Statistics Canada
Symbol of the Government of Canada
Warning View the most recent version.

Archived Content

Information identified as archived is provided for reference, research or recordkeeping purposes. It is not subject to the Government of Canada Web Standards and has not been altered or updated since it was archived. Please contact us to request a format other than those available.

3. Population coverage error

3.1 Sources

3.2 Control

3.3 Definitions

3.4 Measurement

3.1 Sources

Although there are high quality standards governing the collection and processing of census data, it is not possible to eliminate all errors. There are two kinds of population coverage error. Population undercoverage is the extent to which persons who should have been enumerated are not included in census data while population overcoverage is the degree to which census data include persons who were enumerated more than once, usually twice.

Undercoverage can occur in the first stage of the census if the list of dwellings constructed to cover the census dwelling universe is incomplete. This risk is higher, for example, if a dwelling is under construction. Conversely, overcoverage can occur if a dwelling is listed twice.

Coverage error is also likely to occur during the field data collection stage. Respondent error is responsible for coverage error when the person completing the census form either excludes or omits someone whose usual place of residence, according to the census rules, is the dwelling; this is undercoverage. Or, he/she includes someone whose usual place of residence is not the dwelling; this will become overcoverage if this person is also included at his/her usual place of residence or somewhere else. In most cases, it is easy to determine someone's usual place of residence. However, there are a number of situations where the process, as stated in the previous section, is not elementary and special rules have been created in order to define an individual's usual place of residence.
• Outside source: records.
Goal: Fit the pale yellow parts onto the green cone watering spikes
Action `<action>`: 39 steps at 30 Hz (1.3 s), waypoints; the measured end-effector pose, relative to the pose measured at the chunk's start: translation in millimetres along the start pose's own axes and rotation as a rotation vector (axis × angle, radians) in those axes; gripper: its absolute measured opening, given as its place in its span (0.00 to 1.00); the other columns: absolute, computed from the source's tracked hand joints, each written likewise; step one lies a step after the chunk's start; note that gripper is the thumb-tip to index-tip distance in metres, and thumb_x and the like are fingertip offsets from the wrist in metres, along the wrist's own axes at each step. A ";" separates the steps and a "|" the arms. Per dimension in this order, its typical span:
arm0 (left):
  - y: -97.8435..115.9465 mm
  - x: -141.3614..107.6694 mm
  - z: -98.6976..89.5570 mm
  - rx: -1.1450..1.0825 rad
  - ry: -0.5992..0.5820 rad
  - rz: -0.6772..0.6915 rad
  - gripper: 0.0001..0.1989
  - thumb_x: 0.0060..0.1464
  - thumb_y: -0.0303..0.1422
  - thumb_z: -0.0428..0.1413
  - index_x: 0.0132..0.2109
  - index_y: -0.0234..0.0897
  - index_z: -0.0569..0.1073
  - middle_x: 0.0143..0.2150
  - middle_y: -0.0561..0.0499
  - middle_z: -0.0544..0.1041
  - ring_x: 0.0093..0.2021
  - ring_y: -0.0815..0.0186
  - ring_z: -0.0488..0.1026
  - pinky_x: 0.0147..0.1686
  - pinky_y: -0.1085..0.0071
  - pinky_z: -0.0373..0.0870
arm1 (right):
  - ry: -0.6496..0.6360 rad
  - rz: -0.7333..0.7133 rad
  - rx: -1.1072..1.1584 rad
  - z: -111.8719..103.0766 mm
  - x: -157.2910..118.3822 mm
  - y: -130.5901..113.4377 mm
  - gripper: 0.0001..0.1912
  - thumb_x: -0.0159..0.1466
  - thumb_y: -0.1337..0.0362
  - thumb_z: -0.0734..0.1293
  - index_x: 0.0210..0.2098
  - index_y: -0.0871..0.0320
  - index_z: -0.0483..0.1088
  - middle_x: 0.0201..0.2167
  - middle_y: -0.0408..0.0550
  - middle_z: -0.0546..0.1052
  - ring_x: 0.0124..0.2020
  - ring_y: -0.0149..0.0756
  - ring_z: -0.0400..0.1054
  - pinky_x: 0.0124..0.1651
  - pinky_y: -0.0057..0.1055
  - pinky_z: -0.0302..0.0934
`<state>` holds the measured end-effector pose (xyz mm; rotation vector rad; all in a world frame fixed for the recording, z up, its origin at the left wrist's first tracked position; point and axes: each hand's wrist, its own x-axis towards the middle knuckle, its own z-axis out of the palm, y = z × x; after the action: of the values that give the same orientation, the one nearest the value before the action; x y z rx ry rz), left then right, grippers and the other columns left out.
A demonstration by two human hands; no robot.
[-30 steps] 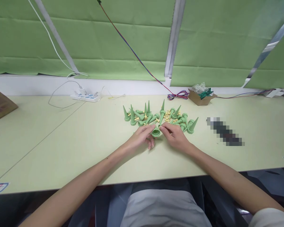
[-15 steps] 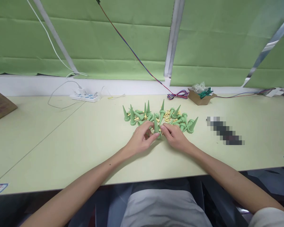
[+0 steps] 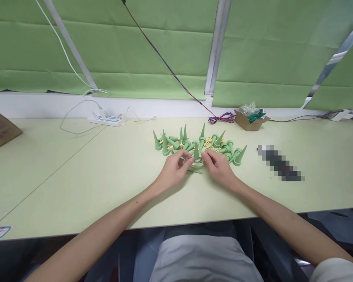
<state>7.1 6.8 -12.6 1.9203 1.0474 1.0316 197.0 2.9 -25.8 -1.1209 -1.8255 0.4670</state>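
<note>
My left hand (image 3: 174,169) is curled, its thumb and fingertips at a green cone-shaped spike (image 3: 196,152) that points upward. Its fingers hide part of the spike's collar. From the right, my right hand (image 3: 219,167) pinches thumb against forefinger close to that collar; whatever is between them is too small to make out. Another green spike (image 3: 195,171) lies flat below the left fingers. Behind both hands spreads a cluster of similar spikes, some upright like this one (image 3: 165,145), others on their sides. Small yellow pieces (image 3: 207,144) are scattered among them.
A small cardboard box (image 3: 249,123) with clear plastic and green material stands at the back, beside coiled red-and-blue wire (image 3: 222,118). A power strip (image 3: 107,120) lies at back left. Right of the spikes is a blurred-out dark object (image 3: 279,164). The table's front edge runs below my forearms.
The upright spike between my hands has shifted slightly right and away from me. My left thumb has lifted a little, and the flat spike beneath it now shows.
</note>
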 end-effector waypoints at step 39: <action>1.3 -6.6 0.9 0.138 0.054 0.219 0.13 0.58 0.38 0.58 0.48 0.38 0.73 0.42 0.47 0.73 0.30 0.69 0.69 0.30 0.72 0.69 | -0.084 -0.043 0.046 -0.7 -3.4 -2.4 0.23 0.74 0.54 0.51 0.24 0.55 0.55 0.18 0.40 0.61 0.21 0.31 0.55 0.28 0.31 0.51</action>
<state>6.0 0.2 -13.9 2.1666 0.9759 1.1635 196.9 -1.3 -25.4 -1.0426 -1.8986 0.5351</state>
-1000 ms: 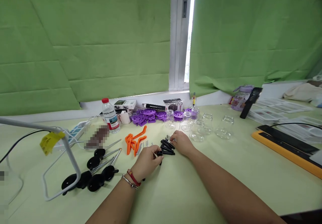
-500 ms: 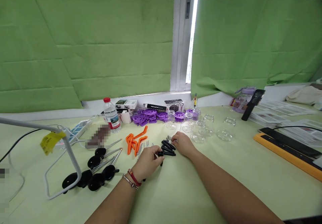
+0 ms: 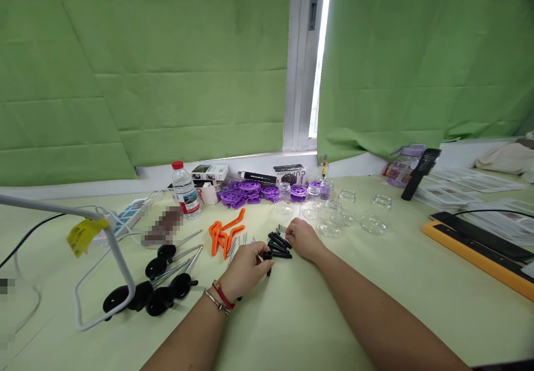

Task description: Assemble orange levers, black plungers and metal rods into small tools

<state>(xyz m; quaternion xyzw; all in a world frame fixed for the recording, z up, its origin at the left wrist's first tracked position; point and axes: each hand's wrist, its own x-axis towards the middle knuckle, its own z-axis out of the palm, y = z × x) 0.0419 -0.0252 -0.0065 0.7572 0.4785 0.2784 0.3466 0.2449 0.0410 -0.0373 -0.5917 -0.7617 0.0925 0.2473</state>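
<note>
My left hand (image 3: pixel 247 269), with a red band and a metal bracelet at the wrist, is closed around a black plastic tube piece (image 3: pixel 267 256). Part of that piece is hidden by the fingers. Just right of it lies a pile of black tubes (image 3: pixel 278 243). My right hand (image 3: pixel 305 238) rests on the table beyond the pile, its fingertips bunched together at some small metal springs (image 3: pixel 282 228). What is between those fingertips is hidden. Thin silver rods (image 3: pixel 233 247) and orange plastic handles (image 3: pixel 224 232) lie left of my left hand.
Black discs with metal rods (image 3: pixel 161 298) lie left, near a white lamp stand (image 3: pixel 125 271). Behind are a water bottle (image 3: pixel 185 191), purple plastic parts (image 3: pixel 248 188) and small boxes (image 3: pixel 290 174). Clear glass jars (image 3: pixel 374 215) stand right, before an orange-and-black paper trimmer (image 3: pixel 475 257).
Almost nothing differs. Both hands stay at the same spots, and the whole view shifts very slightly.
</note>
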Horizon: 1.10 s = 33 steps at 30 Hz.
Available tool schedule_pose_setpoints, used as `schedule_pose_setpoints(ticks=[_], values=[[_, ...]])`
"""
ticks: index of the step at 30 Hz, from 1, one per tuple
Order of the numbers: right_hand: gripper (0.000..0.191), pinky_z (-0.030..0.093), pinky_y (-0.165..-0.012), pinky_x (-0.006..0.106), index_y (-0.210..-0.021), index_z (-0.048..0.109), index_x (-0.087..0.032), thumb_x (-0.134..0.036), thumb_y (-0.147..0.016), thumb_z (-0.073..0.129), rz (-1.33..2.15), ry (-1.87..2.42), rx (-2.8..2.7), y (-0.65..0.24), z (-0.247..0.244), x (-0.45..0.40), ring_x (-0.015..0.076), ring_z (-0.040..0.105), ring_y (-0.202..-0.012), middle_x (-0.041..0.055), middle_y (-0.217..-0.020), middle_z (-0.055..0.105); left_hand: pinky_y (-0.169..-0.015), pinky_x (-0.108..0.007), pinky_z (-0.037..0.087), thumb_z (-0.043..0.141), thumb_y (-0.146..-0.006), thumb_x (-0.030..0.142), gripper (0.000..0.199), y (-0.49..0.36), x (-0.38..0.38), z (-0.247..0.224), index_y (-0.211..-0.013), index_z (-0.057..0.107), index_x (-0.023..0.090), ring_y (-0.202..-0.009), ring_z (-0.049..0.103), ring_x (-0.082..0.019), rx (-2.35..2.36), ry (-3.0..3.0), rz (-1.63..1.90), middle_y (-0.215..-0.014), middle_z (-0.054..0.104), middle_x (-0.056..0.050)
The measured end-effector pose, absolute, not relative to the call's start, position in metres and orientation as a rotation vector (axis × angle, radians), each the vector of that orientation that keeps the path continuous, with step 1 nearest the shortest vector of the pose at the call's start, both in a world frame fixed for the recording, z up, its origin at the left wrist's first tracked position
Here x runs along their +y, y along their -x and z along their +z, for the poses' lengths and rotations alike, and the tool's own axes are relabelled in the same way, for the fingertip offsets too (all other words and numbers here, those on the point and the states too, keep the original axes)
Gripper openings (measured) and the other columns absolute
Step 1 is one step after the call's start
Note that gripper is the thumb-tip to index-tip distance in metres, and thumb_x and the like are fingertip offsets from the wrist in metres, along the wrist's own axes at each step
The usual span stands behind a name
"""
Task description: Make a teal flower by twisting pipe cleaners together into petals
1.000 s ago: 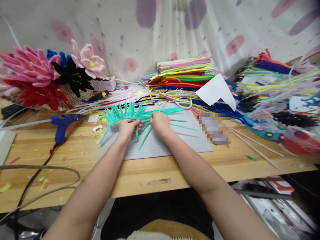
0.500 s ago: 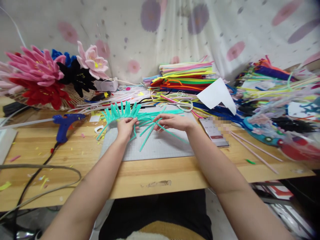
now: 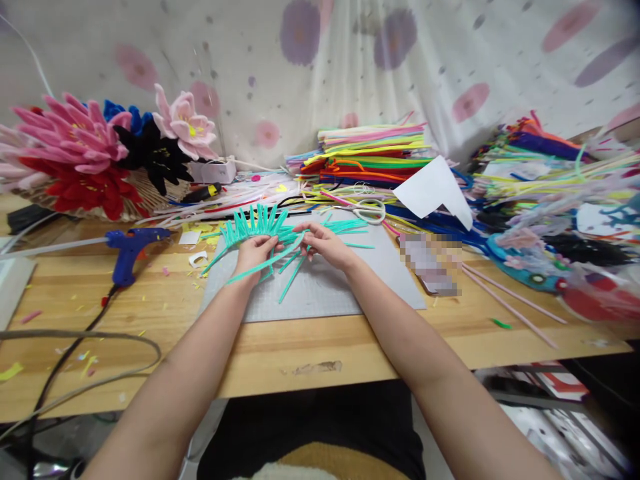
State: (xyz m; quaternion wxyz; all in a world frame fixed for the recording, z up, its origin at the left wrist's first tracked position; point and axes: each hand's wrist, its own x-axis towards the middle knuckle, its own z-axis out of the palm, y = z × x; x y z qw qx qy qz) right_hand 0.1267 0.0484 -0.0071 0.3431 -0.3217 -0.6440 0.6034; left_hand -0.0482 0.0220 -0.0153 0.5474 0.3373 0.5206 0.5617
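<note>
Over the grey cutting mat (image 3: 340,293), my left hand (image 3: 257,255) pinches the lower edge of a fringe of teal pipe cleaners (image 3: 253,223), whose loops stand up side by side like a comb. Close to its right, my right hand (image 3: 320,243) holds one loose teal pipe cleaner (image 3: 265,264) between thumb and fingers. That stem slants down to the left, across the front of my left hand. More teal stems (image 3: 350,227) lie on the mat behind and beneath my right hand. My palms hide part of the fringe's lower edge.
A blue glue gun (image 3: 131,250) lies on the left with its cord trailing. Fuzzy flowers (image 3: 75,147) stand at the back left. Scissors (image 3: 369,211), white paper (image 3: 434,193) and stacked pipe cleaners (image 3: 373,150) lie behind the mat. A phone (image 3: 429,265) rests at the right.
My right hand has moved left towards my left hand, bringing a pipe cleaner across it. My left hand and the fringe have shifted slightly right.
</note>
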Motion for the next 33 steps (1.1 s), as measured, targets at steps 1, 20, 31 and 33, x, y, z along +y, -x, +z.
schedule_pose_setpoints(ticks=[1,20,31,33], values=[[0.033,0.041,-0.049,0.017,-0.109,0.051,-0.019,-0.035,-0.08,0.051,1.566,0.865,-1.665,-0.127,-0.009,0.048,0.0075,0.053,-0.059,-0.0016,-0.075,0.062,-0.054,-0.02,0.051,0.075,-0.06,0.021,0.019,0.048,0.022,-0.015,-0.068,0.061,0.012,-0.059,0.062,-0.011,1.226,-0.796,1.325,-0.062,0.063,-0.001],[0.021,0.05,-0.06,0.024,-0.071,0.066,-0.016,-0.032,-0.06,0.075,1.571,0.802,-1.544,-0.14,-0.014,0.049,0.0091,0.059,-0.056,-0.0018,-0.064,0.063,-0.048,-0.023,0.049,0.071,-0.066,0.018,0.014,0.049,0.02,-0.01,-0.068,0.06,0.01,-0.047,0.058,-0.011,1.256,-0.817,1.177,-0.061,0.064,-0.005],[0.028,0.048,-0.051,0.023,-0.068,0.053,-0.018,-0.041,-0.063,0.068,1.391,0.928,-1.539,-0.129,-0.022,0.053,0.0088,0.051,-0.054,-0.0047,-0.061,0.054,-0.059,-0.022,0.052,0.076,-0.057,0.01,0.021,0.056,0.02,-0.01,-0.069,0.058,0.012,-0.06,0.063,-0.011,1.145,-0.745,1.199,-0.063,0.063,-0.001],[0.025,0.047,-0.052,0.024,-0.069,0.052,-0.019,-0.04,-0.066,0.066,1.325,0.971,-1.583,-0.128,-0.026,0.055,0.0099,0.052,-0.055,-0.0045,-0.06,0.053,-0.06,-0.022,0.052,0.078,-0.052,0.01,0.027,0.058,0.021,-0.012,-0.07,0.058,0.013,-0.061,0.064,-0.012,1.097,-0.769,1.177,-0.065,0.064,-0.001]])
Although the rules are set out in the census form, the list is long and there may be comprehension challenges. Coverage error may result when the rules are not consulted or when they are incorrectly applied. The notion of Census Day as the reference date, for example, for determining usual residence is also critical to the potential for coverage error.

Coverage errors can also be introduced during the processing stage at any point where records for persons or households are added or removed from the census database. Records can be erroneously cancelled or lost. Questionnaires may be linked to the wrong record or returned too late to be included.

Although efforts are made to enumerate the homeless population, the risk of undercoverage is high for this population. Some other living arrangements are particularly vulnerable to coverage error. Young adults newly away from home, for example, can be either undercovered because neither the roommates nor a parent lists them, or overcovered because the person is listed on both census forms. Similarly, persons who maintain a second residence because of their employment may be at risk of coverage error.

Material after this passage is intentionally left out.